Records contained in a dataset:
· · · ·

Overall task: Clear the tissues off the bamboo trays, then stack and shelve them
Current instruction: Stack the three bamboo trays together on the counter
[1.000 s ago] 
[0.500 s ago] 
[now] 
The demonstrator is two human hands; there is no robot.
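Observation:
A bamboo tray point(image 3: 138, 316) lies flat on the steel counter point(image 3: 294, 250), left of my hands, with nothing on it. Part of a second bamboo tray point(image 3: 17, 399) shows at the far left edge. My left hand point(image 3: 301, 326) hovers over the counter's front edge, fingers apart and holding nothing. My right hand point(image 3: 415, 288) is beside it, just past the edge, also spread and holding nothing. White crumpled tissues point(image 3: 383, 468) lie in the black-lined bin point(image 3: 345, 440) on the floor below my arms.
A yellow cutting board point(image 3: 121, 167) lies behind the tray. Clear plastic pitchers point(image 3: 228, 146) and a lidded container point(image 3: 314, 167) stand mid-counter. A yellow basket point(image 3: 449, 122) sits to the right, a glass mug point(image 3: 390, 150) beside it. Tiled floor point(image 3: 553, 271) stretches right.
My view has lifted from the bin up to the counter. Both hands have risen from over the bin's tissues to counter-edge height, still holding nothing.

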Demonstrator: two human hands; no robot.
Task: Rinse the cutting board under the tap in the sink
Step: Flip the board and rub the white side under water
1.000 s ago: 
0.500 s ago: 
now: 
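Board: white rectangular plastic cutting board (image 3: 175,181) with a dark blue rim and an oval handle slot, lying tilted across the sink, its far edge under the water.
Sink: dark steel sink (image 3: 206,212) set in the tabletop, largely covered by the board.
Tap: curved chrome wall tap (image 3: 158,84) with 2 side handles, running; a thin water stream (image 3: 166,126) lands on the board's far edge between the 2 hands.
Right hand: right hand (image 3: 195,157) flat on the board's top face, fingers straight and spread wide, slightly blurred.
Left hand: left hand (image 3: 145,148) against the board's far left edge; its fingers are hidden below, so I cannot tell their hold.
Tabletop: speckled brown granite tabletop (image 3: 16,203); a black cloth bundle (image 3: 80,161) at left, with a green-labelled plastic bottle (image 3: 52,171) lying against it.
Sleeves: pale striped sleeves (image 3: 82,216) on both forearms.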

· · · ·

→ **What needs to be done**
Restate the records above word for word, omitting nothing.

→ **Result of this exercise**
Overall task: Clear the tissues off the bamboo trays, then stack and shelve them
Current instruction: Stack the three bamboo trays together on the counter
[1.000 s ago] 
[0.500 s ago] 
[now] 
The demonstrator is two human hands; there is no robot.
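Observation:
A bamboo tray point(image 3: 138, 316) lies flat on the steel counter point(image 3: 294, 250), left of my hands, with nothing on it. Part of a second bamboo tray point(image 3: 17, 399) shows at the far left edge. My left hand point(image 3: 301, 326) hovers over the counter's front edge, fingers apart and holding nothing. My right hand point(image 3: 415, 288) is beside it, just past the edge, also spread and holding nothing. White crumpled tissues point(image 3: 383, 468) lie in the black-lined bin point(image 3: 345, 440) on the floor below my arms.
A yellow cutting board point(image 3: 121, 167) lies behind the tray. Clear plastic pitchers point(image 3: 228, 146) and a lidded container point(image 3: 314, 167) stand mid-counter. A yellow basket point(image 3: 449, 122) sits to the right, a glass mug point(image 3: 390, 150) beside it. Tiled floor point(image 3: 553, 271) stretches right.
My view has lifted from the bin up to the counter. Both hands have risen from over the bin's tissues to counter-edge height, still holding nothing.
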
Demonstrator: two human hands; no robot.
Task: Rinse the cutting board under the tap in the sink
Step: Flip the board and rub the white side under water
1.000 s ago: 
0.500 s ago: 
now: 
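Board: white rectangular plastic cutting board (image 3: 175,181) with a dark blue rim and an oval handle slot, lying tilted across the sink, its far edge under the water.
Sink: dark steel sink (image 3: 206,212) set in the tabletop, largely covered by the board.
Tap: curved chrome wall tap (image 3: 158,84) with 2 side handles, running; a thin water stream (image 3: 166,126) lands on the board's far edge between the 2 hands.
Right hand: right hand (image 3: 195,157) flat on the board's top face, fingers straight and spread wide, slightly blurred.
Left hand: left hand (image 3: 145,148) against the board's far left edge; its fingers are hidden below, so I cannot tell their hold.
Tabletop: speckled brown granite tabletop (image 3: 16,203); a black cloth bundle (image 3: 80,161) at left, with a green-labelled plastic bottle (image 3: 52,171) lying against it.
Sleeves: pale striped sleeves (image 3: 82,216) on both forearms.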

No additional response is required.